*Work to complete*: Repeat the lines of the data that follow, please, starting at the first and stopping after the one with "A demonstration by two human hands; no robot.".

((

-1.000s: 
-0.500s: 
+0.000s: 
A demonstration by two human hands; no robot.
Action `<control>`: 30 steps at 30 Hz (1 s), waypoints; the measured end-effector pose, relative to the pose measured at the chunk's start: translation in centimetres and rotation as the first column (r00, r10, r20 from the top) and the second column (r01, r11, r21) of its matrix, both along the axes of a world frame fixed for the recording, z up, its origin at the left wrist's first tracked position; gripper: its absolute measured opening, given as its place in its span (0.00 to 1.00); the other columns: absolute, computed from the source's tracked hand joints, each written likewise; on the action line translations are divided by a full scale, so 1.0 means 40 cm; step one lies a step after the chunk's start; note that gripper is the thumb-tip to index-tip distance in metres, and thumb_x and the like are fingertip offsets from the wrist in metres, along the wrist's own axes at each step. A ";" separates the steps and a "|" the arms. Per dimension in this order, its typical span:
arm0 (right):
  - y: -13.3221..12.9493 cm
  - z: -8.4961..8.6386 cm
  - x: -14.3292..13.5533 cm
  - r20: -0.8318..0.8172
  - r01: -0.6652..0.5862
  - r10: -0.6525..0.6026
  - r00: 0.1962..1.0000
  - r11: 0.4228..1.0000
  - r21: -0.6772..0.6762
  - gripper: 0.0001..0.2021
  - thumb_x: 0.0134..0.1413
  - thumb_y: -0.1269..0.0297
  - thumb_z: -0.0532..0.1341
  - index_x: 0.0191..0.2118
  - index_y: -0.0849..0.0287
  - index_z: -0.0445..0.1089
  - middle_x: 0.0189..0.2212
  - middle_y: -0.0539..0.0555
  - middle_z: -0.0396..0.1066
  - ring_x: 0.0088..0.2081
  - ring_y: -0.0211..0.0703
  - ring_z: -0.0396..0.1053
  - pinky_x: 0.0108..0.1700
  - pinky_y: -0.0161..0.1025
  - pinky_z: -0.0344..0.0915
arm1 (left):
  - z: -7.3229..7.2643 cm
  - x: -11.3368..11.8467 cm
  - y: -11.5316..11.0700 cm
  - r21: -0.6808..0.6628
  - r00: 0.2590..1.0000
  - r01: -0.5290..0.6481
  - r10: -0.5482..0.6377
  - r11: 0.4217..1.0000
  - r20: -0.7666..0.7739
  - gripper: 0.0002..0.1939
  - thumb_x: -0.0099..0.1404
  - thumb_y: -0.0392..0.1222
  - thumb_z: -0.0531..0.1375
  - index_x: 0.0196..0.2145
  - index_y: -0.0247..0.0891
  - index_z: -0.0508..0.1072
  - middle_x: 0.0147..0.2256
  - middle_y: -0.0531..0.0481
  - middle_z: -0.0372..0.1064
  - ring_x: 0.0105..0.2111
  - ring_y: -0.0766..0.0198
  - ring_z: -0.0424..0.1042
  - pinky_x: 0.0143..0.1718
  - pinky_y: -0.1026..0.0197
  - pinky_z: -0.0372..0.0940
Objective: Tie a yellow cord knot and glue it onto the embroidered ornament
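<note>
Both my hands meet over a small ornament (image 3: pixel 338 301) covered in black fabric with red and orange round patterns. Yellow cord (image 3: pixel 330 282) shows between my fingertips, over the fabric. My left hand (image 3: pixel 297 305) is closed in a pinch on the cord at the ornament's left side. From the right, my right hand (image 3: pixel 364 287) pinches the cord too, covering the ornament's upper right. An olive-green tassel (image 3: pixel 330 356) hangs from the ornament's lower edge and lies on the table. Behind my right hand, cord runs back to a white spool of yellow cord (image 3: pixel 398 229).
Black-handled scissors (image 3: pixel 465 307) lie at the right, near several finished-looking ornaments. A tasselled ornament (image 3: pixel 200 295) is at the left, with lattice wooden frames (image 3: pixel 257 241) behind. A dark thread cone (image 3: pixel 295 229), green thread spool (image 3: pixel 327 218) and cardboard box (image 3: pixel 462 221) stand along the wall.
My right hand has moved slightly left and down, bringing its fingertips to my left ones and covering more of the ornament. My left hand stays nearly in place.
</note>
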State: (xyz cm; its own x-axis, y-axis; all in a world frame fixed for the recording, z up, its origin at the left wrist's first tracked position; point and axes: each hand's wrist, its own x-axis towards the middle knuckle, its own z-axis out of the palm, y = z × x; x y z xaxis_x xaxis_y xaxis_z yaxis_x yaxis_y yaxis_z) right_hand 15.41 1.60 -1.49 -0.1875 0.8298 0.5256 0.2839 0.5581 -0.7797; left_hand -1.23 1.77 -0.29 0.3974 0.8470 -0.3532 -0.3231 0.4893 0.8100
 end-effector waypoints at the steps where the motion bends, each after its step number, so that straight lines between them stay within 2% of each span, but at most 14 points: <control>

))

*Output below*:
-1.000s: 
-0.500s: 
+0.000s: 
A demonstration by two human hands; no robot.

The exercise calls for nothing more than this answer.